### [Problem]
For this exercise, write out the whole listing below exactly, omitting its images.

====== Supplied material

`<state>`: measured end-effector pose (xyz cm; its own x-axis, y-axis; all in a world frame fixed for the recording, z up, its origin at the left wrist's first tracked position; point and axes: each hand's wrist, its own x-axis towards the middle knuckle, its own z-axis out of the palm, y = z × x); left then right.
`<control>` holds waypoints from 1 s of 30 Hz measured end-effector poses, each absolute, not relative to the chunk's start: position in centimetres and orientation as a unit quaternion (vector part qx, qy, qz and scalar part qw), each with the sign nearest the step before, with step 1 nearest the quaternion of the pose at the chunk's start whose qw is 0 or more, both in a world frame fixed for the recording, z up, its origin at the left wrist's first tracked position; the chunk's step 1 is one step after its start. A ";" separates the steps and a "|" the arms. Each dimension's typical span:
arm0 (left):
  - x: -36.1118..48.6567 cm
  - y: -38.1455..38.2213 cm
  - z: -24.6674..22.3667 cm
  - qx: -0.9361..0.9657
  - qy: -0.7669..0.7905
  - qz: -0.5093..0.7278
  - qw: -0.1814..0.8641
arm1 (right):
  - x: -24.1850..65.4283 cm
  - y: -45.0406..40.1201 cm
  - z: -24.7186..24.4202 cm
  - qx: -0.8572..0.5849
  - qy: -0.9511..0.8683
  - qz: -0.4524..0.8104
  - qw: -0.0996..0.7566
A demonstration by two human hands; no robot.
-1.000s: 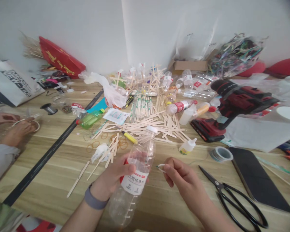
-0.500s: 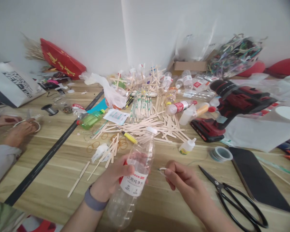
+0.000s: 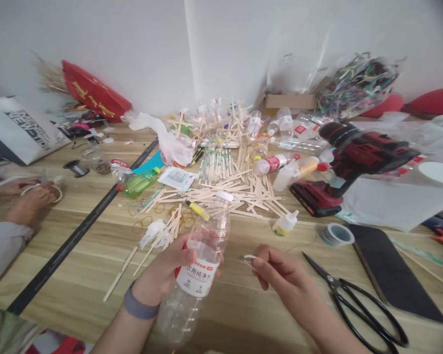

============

### [Written response]
`<state>`: measured end-effector pose (xyz cm; its own x-axis, y-axis; all in a world frame fixed for the recording, z up, its origin at the left wrist's first tracked position; point and axes: each hand's wrist, its own x-axis towards the middle knuckle, its own z-axis out of the palm, y = z × x); left then right.
`<control>` holds waypoints from 1 s of 30 Hz measured end-effector poses, each absolute, not relative to the chunk's start: position in centimetres and orientation as a unit quaternion (vector part qx, qy, qz and scalar part qw), each with the sign nearest the step before, with step 1 nearest the quaternion of the pose at the chunk's start whose qw is 0 or more, both in a world frame fixed for the recording, z up, its origin at the left wrist's first tracked position; the chunk's step 1 is one step after its start. A ";" separates the steps and a "|" the arms. Each dimension's typical span:
arm0 (left):
  - x: -36.1118..48.6567 cm
  - y: -38.1455..38.2213 cm
  - z: -24.6674..22.3667 cm
  - qx: -0.9361..0.9657
  - qy: -0.7669..0.7905
  - qz: -0.5093..0.7278
  - qw: -0.1814..0.8641
arm1 (right):
  - x: -24.1850..65.4283 cm
  - y: -45.0406..40.1201 cm
  - z: -24.7186..24.4202 cm
  - qx: -0.8572..0.5849
  - qy: -0.9511..0.8683
  - qz: -0.4524..0.8104
  - qw: -0.0996..0.7566
A demonstration by two human hands; no robot.
-1.000s: 
-0.500s: 
+0.000s: 

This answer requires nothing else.